China Edges Ahead of Greece as Largest Shipowner by Gross Tonnage
Chinese officials are highlighting new research from the UK-based Clarkson Research Service that shows that China has become the world’s largest shipowner based on gross tonnage surpassing Greek shipowners which have been the largest for the past decade. While Greek has a commanding lead in the more significant deadweight tonnage (dwt) measuring cargo capacity, China is still trumpeting the development calling it a demonstration of the emergence of their economy and a shift in world shipping.
Clarkson’s data reflects the rapid growth in the Chinese fleet which analysts said began in approximately 2015. The Chinese-owned fleet is reported to have recently surpassed Greece with a total of 249.2 million gross tons compared to Greece which currently stands at 249 million gross tons. China now has a small lead with a 15.9 percent market share based on the measurement of enclosed space of vessels. China also has a younger overall fleet helping according to Clarkson to reach $180 billion in value to $163 billion for the Greek-owned fleet.

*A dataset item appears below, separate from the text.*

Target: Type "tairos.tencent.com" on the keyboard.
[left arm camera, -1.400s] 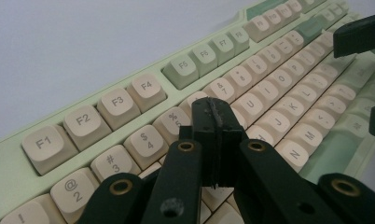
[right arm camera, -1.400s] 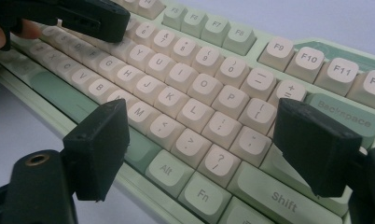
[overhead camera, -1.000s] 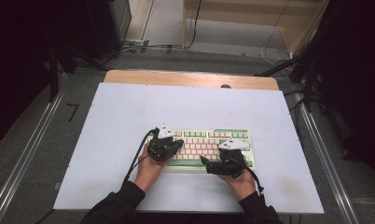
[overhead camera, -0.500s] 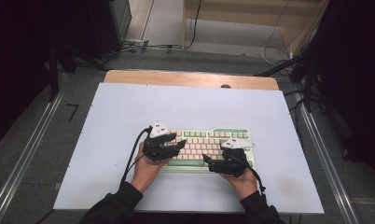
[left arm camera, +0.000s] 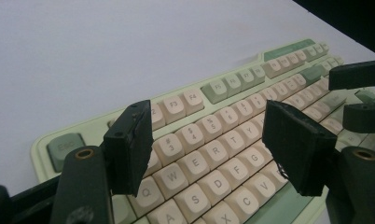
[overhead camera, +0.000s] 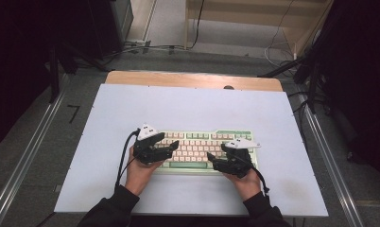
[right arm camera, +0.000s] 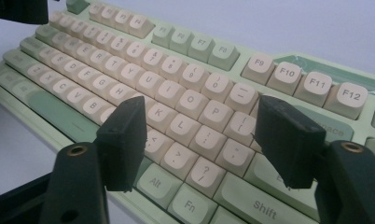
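Note:
A pale green keyboard (overhead camera: 202,146) with cream keys lies on the white table (overhead camera: 193,109), near its front edge. My left gripper (overhead camera: 170,140) hovers over the keyboard's left end, pointing right. Its jaws have just been opening and now stand apart above the number and letter keys (left arm camera: 209,140), with nothing gripped between them. My right gripper (overhead camera: 215,158) is over the keyboard's right half, pointing left. Its jaws have just been closing a little but still stand wide over the K, L and P keys (right arm camera: 199,140), with nothing clamped.
A wooden strip (overhead camera: 193,79) borders the table's far edge. Metal rails (overhead camera: 32,156) run along both sides. Cables (overhead camera: 145,47) lie on the floor behind, near a wooden shelf (overhead camera: 254,19). Bare table surface lies left, right and beyond the keyboard.
My left gripper has shifted slightly up and to the right over the keyboard, and its jaws have spread apart. The right hand has stayed put, its jaws a little narrower.

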Tool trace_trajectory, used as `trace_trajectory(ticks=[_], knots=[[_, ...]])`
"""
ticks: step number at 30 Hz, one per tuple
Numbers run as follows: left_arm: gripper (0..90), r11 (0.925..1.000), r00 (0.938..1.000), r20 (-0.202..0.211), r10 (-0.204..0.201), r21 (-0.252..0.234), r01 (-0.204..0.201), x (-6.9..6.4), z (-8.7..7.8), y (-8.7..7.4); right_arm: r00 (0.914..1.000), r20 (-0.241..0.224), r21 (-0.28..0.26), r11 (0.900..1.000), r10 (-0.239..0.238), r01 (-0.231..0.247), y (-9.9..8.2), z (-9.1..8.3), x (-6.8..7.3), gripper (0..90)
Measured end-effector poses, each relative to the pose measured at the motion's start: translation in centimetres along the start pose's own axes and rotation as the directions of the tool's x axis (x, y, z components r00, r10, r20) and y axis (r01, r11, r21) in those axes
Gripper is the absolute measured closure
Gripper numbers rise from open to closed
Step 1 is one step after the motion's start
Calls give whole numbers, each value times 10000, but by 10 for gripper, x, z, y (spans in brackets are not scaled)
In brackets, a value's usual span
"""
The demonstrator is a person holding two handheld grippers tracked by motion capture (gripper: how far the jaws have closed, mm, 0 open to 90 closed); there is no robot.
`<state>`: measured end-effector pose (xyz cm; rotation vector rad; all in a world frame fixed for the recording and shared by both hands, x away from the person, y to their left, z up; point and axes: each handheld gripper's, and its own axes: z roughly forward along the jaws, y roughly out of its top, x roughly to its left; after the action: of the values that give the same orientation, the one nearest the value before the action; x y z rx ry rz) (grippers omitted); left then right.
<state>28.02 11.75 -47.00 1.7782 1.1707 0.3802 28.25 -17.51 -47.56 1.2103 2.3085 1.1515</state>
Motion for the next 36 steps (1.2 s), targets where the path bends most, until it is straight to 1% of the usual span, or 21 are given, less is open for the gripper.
trace_trajectory(ticks=[5,8,12,18,29,33,36], knots=[[338,9991,9991,-160,-387,-179,384,7,-6,-4,9998,-168,-50,9999,94,-95,3,1,-1,384],[338,9984,9983,-311,-493,-292,484,10,-10,-6,9996,-248,-90,9999,94,-96,4,1,0,457],[338,9977,9973,-413,-604,-339,590,12,-14,-8,9993,-383,-83,10000,30,-33,6,3,1,605],[339,9974,9965,-542,-643,-374,623,14,-16,-9,9983,-581,56,10000,21,-18,7,5,1,871],[340,9978,9970,-529,-572,-364,553,14,-14,-10,9980,-638,277,9996,-37,55,4,6,3,874],[340,9979,9969,-544,-573,-347,554,14,-15,-10,9979,-647,412,9991,51,-25,0,8,2,874],[339,9980,9968,-561,-568,-316,551,14,-15,-10,9980,-626,545,9985,-26,60,-3,9,3,874]])
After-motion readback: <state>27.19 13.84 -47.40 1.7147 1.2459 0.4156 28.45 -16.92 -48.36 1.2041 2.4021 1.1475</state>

China and Greece dominate the shipping industry. Japan is a distance third now at 181 million gross tons. Both South Korea and the United States own 66 million gross tons each and other leaders including Germany have slipped further down in the rankings.
Greek shipowners had dominated the statics for a decade since they surpassed Japanese shipowners in 2013. Greece still however has a commanding lead in overall cargo capacity with 423 million dwt or an 18 percent market share. Accounting for part of the difference is Greece’s dominance in the global tanker market where it holds a 25 percent market share as well as in liquified natural gas carriers where it currently holds 21 percent of the market, having grown its share three percent in the past decade.
"China's shipping industry has been in a continuous state of development, and our role as the world's largest manufacturing hub remains steadfast. These factors contribute to the high ranking," Li Yanqing, secretary-general of the China Association of the National Shipbuilding Industry, told the Global Times.
In addition, they are highlighting the continued opportunities for growth noting that China currently accounts for 22 percent of global exports and 33 percent of container exports. The officials explained that China has been building dry bulk vessels as it expands its commodity imports of grain and coal and raw materials used in manufacturing. China’s two main shipping companies, COSCO and China Merchants have grown rapidly also focusing on containerships, which in part accounts for the lag between dwt and GT.
Clarkson analyst Stephen Gordon reports that China’s shipping industry is benefitting from strong freight volume, its dramatic growth in shipbuilding, and the growth of its financial sector. Chinese shipbuilding for example overall produced more than 21 million dwt of new ships in the first half of 2023 while taking in orders for nearly 38 million dwt. China’s orderbook is up 20 percent to nearly 124 million dwt, although a large portion of the shipbuilding is for export. Companies such as Mediterranean Shipping Company (MSC) have turned to China to finance and own its new generations of large vessels.
Greek shipowners have lagged overall in newbuilding orders while more active in the secondhand market which helped China to catch up. Analysts point to the slow growth in the tanker market and the emergence of other competitors in LNG and LPG transport. China is eighth in the gas carrier market behind Japan and South Korea both of which are expanding in the segment.
Looking ahead, Clarkson points to the emerging complexities in trade and the shipping market. They highlight the drive to decarbonize shipping which is expected to have a significant impact on ownership and the makeup of the ship-owning market going forward.